Kernel Recipes 2017 day 2 notes
Day 2 of the best open kernel conference in the world
September 28, 2017
This is continuation of yesterday's live blog of Kernel Recipes 2017.
Linux Kernel Self Protection Project
by Kees Cook
The aim of the project is more than protecting the kernel.
Kees' motivation for working on Linux, is the two billion Android devices running a Linux. The majority of those are running a 3.4 kernel.
CVE lifetimes — the time between bug introduction and fix — are pretty long, averaging many years.
Kees says the kernel team is fighting bugs, they are finding them, but just doing that isn't enough. The analogy Kees gave was that the Linux security is in the same place the car industry was in the 60s, where most work done was on making sure the car worked, but not necessarily that they were safe.
Killing bug classes is better than simply fixing bugs. There's some truth in the upstream philosophy that all bugs might be security bugs. Shutting down exploitation targets and methods is more valuable in the long term, even it has a development cost.
Modern exploit chains are built on a series of bugs, and just breaking the chain at one point is enough to stop or delay exploitation.
There are many out-of-tree defenses that have existed over the years: PaX/grsec, or many articles presenting novel methods that were never merged upstream. Being out-of-tree is not anything special, since the development mode in Linux is to fork. Distros integrate custom mitigations, like RedHat's ExecShield, Ubuntu's AppArmor, grsecurity or Samsung's Knox for Android.
But in the end, upstreaming is the way to go, Kees says. It protects more people, reduces maintenance cost, allowing to focus on new work instead of playing catch-up.
Many defenses are the powerful because it's they're not the default, and aren't widly examined. Kees gave an example of custom email server configuration that were very effective to fight spam because they're not the default, otherwise the spammers would adapt.
Kees then showed another example with grsecurity, where the stack clash protection was not upstreamed, not reviewed, and was in the end weaker than the solution finally merged upstream.
Kernel self protection project
In 2015, Kees announced this project because he realized he wouldn't be able to do all the upstreaming work by himself. It is now an industry-wide project, with many contributors.
There are various type of protections: probabilistic protections reduce the probability of success of an exploit. Deterministic protection completely block an exploitation mechanism.
Stack overflow and exhaustion is an example of bug stack that was closed down upstream with vmap stack. Kees is still porting a pax and grsecurity gcc plugin to work on that. The stack canary is essential as well, Kees said. For instance, it mitigates the latest BlueBorne vulnerability.
Integer over/underflow protection went inside the kernel with the new refcount patches. Buffer overflows are mitigated upstream through Hardened user copy or recent FORTIFY_SOURCE integration. Format string injection was mitigated in 3.13 when the %n format option was completely removed.
Kernel pointer leak isn't entirely plugged, despite various fixes. Uninitialized variable was mitigated through porting of the structleak PaX gcc plugin. Kees says it's more than an infoleak, and this might be exploited in some cases.
Use-after-free was mitigated with page zero poisoning in Linux 4.6, and freelist randomization in 4.7 and 4.8.
The basic is to find the kernel in memory (e.g through kernel pointer leaks). To mitigate this, there's various types of kASLR or the ported grsecurity randstruct plugin.
A very basic protection is to make sure executable memory cannot be writable, and this was merged for various architectures a long time ago.
Function pointer overwrite is a very standard exploitation method, and this was mitigated by the pax constify plugin, and then the ro_after_init annotation in the kernel.
Mitigating userspace execution is still a work in progress on x86, but arm64 already fixes for that.

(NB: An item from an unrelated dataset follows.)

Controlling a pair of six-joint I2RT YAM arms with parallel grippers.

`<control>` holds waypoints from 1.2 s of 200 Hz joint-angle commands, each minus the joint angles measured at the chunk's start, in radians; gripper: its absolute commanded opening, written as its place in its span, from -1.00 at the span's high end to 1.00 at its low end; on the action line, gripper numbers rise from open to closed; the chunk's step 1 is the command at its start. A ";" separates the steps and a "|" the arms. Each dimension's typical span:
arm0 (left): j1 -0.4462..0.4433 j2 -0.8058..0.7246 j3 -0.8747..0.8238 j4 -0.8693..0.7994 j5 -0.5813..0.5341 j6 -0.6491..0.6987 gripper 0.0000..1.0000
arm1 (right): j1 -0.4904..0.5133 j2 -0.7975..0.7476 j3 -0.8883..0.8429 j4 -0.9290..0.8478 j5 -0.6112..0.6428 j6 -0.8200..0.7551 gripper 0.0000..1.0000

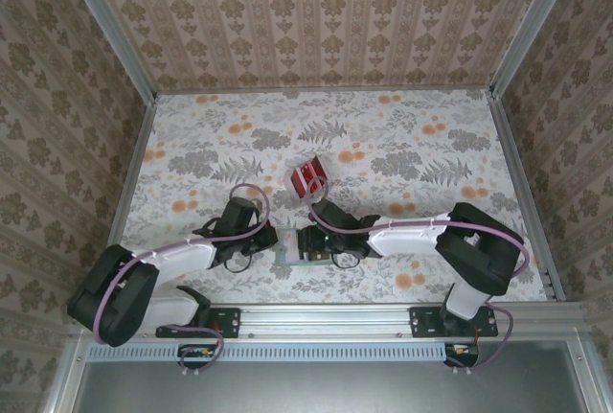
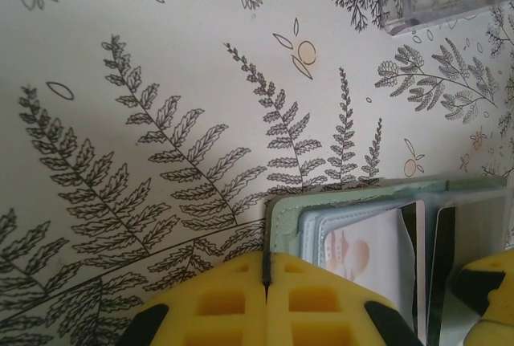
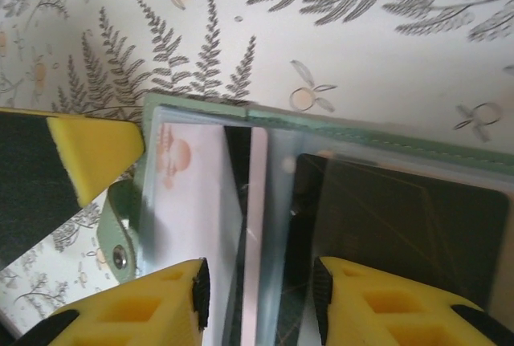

The next stages are mitigating user data reuse, and reused code chunks (ROP), PaX has a RAP closed-source technology to do this.
Understanding the Linux Kernel via ftrace
by Steven Rostedt
Steven started by saying that this talk is really fast, and you should watch it three times to understand it.
Ftrace is an infrastructure with several features. Ftrace is the exact opposite of security hardening: it gives visibility in the kernel, provides instrumentation to do live-kernel patching, and of course rootkits.
Ftrace is already in the kernel. It was usually initially interacted with through
debugfs, but it now has its own fs,
tracefs, mountable in
/sys/kernel/tracing. All files and even documentation are in there, so it's usable through echo and cat because Steve wanted that busybox be enough to control these features. This is were the described files are in the rest of the talk.
The basic file is
trace, showing the raw data. Then there's
available_tracers. The default tracer is the
nop one, which does nothing. The most interesting one is the
function tracer, that shows every called function in the kernel. The most beautiful one, according to Steve is the
function_graph tracer that follows the call graph.
tracing_on file controls the writes the ring buffer. Tracing infrastructure is still here, but the ring buffer isn't filled with data. It's there for temporary pauses of tracing.
There are few files that allow limiting ftrace to filter the output:
set_ftrace_filter for example matches the function names, and supports glob matching, appending, or clearing.
available_filter_functions shows the available functions; it does not include all kernel functions, depending on gcc instrumentation(inline functions, and annotated non-traceable functions (timers, ftrace itself, boot time code).
When using the
function tracer, it shows the function calls as well as the parent.
The filter file
set_ftrace_pid limits function executed by a given task. If you have multiple threads, it's the thread id.
To trace syscalls, you need to know that the definition macros add a
sys_ prefix to the syscall names. If you want to trace the read syscall, you should trace the
SyS_read function, because the upper case function comes first. You can find it in the
set_graph_function filter helps when you want to trace starting from a given point, and follow the call graph, accross function pointer boundaries, giving you insight that's harder to get with just the code. Steven gave an example with the
sys_read syscall, where you can know exactly which function is called, even when you have the file_operations structure making code reading harder, but the graph is very clear. You can combine this with
set_ftrace_notrace to set a boundary of functions or
set_graph_notrace for call graphs you're not interested in, to ease reading the call graph and reduce the ftrace performance impact.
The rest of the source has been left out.